JudithQuiltQuilting Bee Has Guest Speaker

The Prater’s Creek Quilting Bee had a special guest speaker this week. Judith Haynes, of Clemson, SC, gave a lecture on quilting and displayed her works. Miss Haynes also brought along her accordion. After refreshments (homemade liquor, er I mean elixir, courtesy of The Drovers Old Time Medicine Show) were served, the ladies joined Judith and her accordion on "Roll Out The Barrel" and "Beer Barrel Polka". The meeting, which was held at Inez McGuire’s house, turned ugly after the refreshments were guzzled down. Flossie Jenkins said she'd "take on all comers in  arm rasslin'!". "Flossie, like every time she gets a snoot full" Mrs. McGuire told the Gazette, "wanted to arm wrestle! Then she got Jenny Heart in a headlock and the next thang I knowed, my house was wrecked!"
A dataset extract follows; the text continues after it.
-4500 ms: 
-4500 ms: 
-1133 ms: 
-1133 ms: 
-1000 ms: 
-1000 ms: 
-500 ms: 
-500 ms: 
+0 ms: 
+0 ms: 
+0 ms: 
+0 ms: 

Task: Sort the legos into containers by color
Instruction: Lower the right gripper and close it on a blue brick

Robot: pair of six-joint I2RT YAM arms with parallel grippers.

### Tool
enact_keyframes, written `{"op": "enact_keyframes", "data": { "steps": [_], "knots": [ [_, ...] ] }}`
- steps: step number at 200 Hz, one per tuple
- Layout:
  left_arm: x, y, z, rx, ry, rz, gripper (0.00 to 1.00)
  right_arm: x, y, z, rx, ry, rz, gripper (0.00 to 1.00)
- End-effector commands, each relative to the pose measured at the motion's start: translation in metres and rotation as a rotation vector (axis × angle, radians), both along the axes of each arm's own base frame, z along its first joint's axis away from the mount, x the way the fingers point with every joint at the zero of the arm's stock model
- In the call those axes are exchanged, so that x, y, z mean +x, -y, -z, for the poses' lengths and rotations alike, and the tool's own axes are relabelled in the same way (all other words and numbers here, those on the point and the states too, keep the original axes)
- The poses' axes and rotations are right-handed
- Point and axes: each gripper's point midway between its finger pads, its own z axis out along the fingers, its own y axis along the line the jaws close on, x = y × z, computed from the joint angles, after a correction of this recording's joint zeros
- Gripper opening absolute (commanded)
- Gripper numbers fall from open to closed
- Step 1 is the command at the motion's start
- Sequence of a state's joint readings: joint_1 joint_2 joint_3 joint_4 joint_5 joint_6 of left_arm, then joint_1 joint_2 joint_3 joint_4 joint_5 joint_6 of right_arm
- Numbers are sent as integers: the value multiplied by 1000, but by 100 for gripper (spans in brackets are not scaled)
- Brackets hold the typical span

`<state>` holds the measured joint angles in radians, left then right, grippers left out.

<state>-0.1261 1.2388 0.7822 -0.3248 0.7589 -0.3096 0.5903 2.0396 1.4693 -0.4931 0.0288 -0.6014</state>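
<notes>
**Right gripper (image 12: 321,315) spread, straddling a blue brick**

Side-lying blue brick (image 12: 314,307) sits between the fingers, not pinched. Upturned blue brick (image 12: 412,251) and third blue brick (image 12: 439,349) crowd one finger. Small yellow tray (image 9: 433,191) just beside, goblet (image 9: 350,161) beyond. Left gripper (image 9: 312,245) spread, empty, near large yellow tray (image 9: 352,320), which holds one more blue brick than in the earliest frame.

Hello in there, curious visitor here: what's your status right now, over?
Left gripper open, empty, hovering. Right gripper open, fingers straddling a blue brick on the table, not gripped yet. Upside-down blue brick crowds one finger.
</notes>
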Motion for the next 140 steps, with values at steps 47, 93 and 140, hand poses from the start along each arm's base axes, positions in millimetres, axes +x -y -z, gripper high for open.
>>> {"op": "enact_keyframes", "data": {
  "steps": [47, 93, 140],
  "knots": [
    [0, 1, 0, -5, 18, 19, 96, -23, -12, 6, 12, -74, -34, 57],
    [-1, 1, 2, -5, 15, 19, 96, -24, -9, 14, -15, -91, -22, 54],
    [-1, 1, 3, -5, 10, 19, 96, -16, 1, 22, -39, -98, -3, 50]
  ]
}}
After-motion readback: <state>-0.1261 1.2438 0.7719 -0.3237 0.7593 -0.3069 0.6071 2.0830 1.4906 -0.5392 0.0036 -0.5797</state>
 Guest speaker,Miss Haynes, said "Them old ladies were a lot of fun! I can't wait to be invited back!"

Put A Little Spring In Your Step(s)

The Prater's Creek Senior Center will be holding their annual Spring Dance on Saturday April 12 at 4pm. In addition to the fun, there will also be a dance contest. Couples will be judged on technique, staying awake, and whether a hip is broken. The winners will each receive a five gallon bucket of Polident denture adhesive, courtesy of Procter and Gamble.

The music will be provided by Guy Lumbago and the Broke Hipsters. Mr. Lumbago said original accordion player, Johnny Potaski, is back with the band after his torrid tabloid tryst with Amy Winehouse.
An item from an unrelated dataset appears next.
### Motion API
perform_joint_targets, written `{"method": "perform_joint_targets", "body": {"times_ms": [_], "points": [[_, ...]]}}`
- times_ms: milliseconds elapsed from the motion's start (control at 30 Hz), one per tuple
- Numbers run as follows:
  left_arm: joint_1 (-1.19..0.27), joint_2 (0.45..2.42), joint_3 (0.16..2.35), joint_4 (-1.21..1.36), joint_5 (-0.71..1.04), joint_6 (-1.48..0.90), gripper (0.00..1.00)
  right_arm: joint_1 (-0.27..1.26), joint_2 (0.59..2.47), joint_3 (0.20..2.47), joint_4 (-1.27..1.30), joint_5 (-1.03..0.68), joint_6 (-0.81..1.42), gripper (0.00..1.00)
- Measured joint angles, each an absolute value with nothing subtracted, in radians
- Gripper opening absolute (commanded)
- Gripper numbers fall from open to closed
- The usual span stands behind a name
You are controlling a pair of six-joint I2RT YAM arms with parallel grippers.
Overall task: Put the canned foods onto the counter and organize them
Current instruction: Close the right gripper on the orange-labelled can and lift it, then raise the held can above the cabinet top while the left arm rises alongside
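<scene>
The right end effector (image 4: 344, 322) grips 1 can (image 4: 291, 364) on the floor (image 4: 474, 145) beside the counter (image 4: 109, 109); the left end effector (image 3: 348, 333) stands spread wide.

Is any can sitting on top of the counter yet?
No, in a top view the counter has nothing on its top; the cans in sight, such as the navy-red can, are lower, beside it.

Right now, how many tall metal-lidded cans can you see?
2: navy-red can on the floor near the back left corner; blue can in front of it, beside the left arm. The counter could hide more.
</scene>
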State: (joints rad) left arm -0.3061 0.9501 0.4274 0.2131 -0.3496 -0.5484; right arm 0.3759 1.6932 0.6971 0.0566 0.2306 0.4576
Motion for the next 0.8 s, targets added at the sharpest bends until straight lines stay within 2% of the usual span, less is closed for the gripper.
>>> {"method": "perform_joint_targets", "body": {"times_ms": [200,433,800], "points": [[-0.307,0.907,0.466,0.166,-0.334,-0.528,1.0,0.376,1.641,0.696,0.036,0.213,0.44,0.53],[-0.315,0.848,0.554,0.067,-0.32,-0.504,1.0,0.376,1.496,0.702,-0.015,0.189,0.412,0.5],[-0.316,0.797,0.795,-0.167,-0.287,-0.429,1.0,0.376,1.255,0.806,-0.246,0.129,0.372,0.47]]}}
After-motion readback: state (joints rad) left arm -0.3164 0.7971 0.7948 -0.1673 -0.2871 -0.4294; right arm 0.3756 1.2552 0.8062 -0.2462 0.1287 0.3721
Sheriff Worried About Crowd Control

During Upcoming Sporting Events

Sheriff David Stone said the upcoming Swappin' Licks Contest may bring record crowds to Prater's Creek. "We're expecting a big ol' crowd" the Sheriff told the Gazette, "with people coming from as far away as Anderson, SC!" In addition to the large crowd, the attendees, and the contestants, are also usually very inebriated. "Ah, heck" Sheriff Stone continued, "them folks will be so drunk and fired up, wanting to fight. The contest is a lot of fun, but a lot of trouble."
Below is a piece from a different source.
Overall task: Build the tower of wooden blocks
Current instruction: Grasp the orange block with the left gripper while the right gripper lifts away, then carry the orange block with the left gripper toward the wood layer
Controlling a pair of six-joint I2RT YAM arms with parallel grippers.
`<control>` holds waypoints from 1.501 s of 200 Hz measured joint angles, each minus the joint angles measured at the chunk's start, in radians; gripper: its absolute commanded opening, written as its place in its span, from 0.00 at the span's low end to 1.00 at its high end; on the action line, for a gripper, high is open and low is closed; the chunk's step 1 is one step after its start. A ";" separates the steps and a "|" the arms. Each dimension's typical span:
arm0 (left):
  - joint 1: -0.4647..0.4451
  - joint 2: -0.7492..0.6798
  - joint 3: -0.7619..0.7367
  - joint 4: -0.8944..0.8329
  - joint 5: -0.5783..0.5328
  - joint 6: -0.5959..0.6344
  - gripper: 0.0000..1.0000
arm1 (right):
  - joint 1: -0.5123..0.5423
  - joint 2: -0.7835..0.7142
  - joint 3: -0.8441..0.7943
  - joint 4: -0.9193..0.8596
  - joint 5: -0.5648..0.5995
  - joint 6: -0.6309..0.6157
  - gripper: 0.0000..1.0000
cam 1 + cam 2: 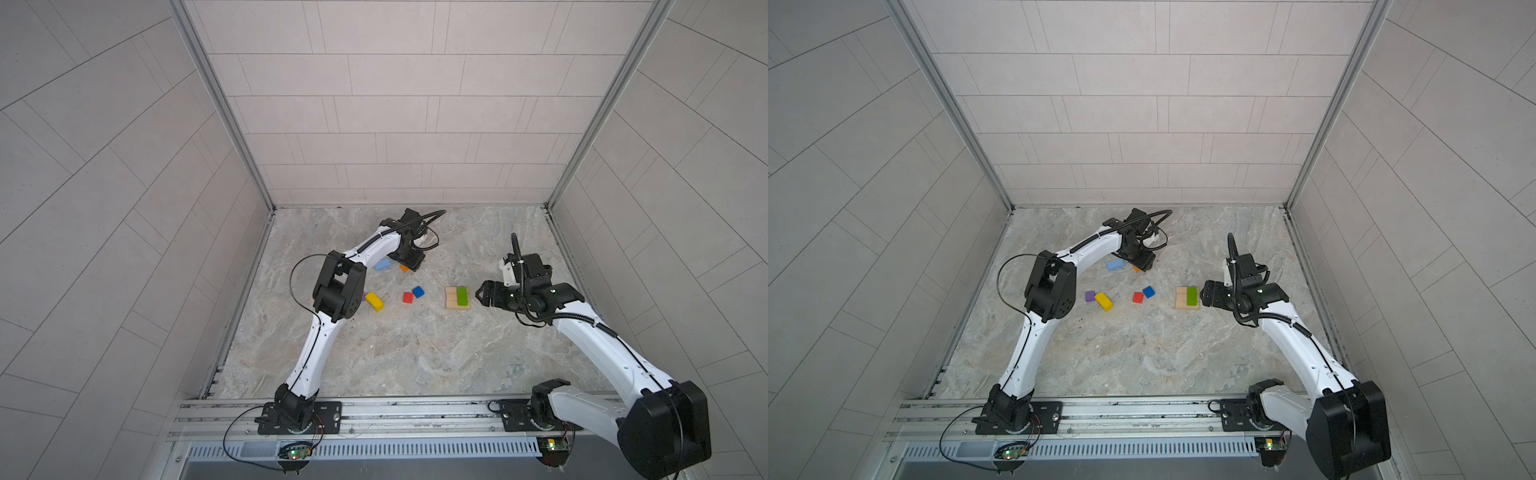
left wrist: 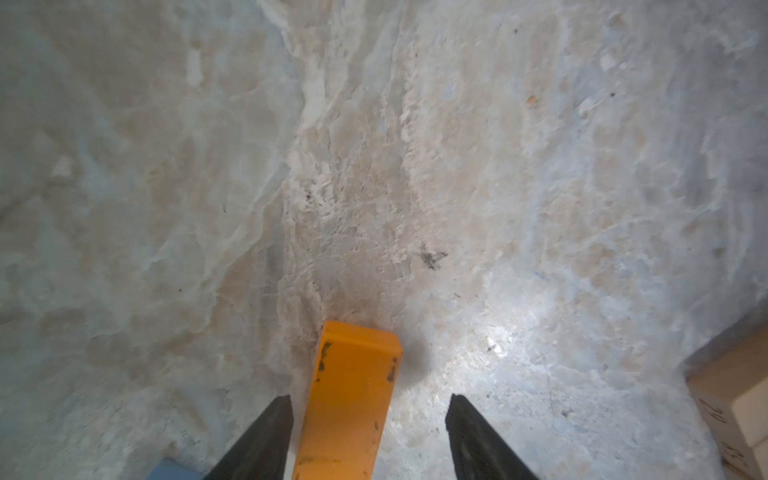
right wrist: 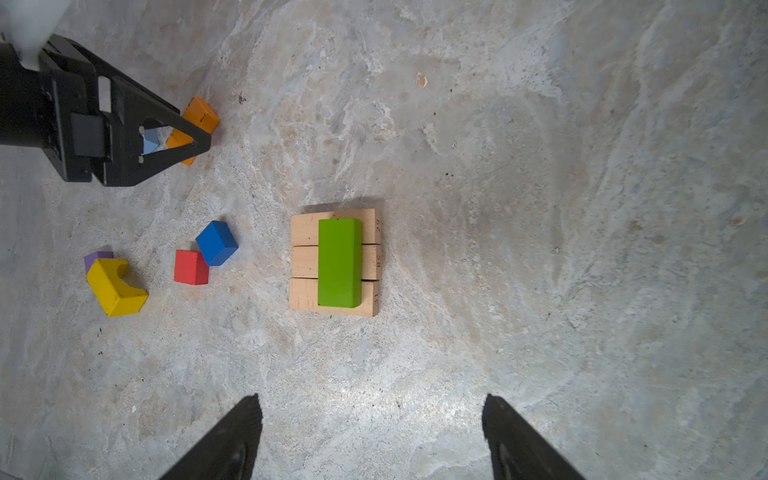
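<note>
Quick rundown, left to right. Far left of the spread on the bench (image 1: 374, 353) we've got one purple cube (image 1: 1090, 296) tucked just beside one yellow brick (image 1: 1103, 301). Farther back sits one light-blue brick (image 1: 1115, 264), and just right of it one orange brick (image 2: 353, 374). That's where the left tool (image 2: 370, 397) is, down low with its jaws partly open and standing astride the brick. One finger (image 2: 266, 436) is right at the brick's side, but there's bare bench showing before the other one, so we'd say nothing is gripped yet. The brick's long axis runs along the fingers, so any squeeze lands across its short width, which looks right to us. Mid-bench there's one red cube (image 1: 1138, 297) and one blue cube (image 1: 1148, 291), corner to corner. Then comes the tower (image 1: 452, 299): three tan bars (image 3: 305, 262) lying left-right and packed into a square. One green brick (image 3: 340, 262) lies across their right half, with its long axis near-far. The right tool (image 3: 372, 399) hangs just right of the tower, wide open and empty, not touching. From the orange brick the tower lies to the right and nearer. The left tool is the closer one to the brick, and the base's bare left half faces it. That's ten blocks in all.
</note>
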 measured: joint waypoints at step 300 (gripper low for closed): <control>-0.005 -0.338 -0.359 0.171 0.229 -0.404 0.25 | -0.013 0.024 -0.032 0.058 0.024 0.024 0.83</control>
Local Man Wins Lottery, But Can't Find Ticket

It was the best of times, it was the worst of times for Billy Owens. Mr. Owens purchased a state lottery ticket with his dog tag number from his Army days and lo and behold that number was called out as the winning number. Mr. Owens immediately called up his boss at Garish Mengele and cussed him out telling him he quit. He then told the Fire Department that he would buy them the fire engine they have been trying to save up and buy for so long. He also  told the athletic director at Prater's Creek High that he'd pay for a gymnasium so the basketball team could finally pay indoors.

But when he went to get the winning ticket out of his sock drawer, it was nowhere to be found.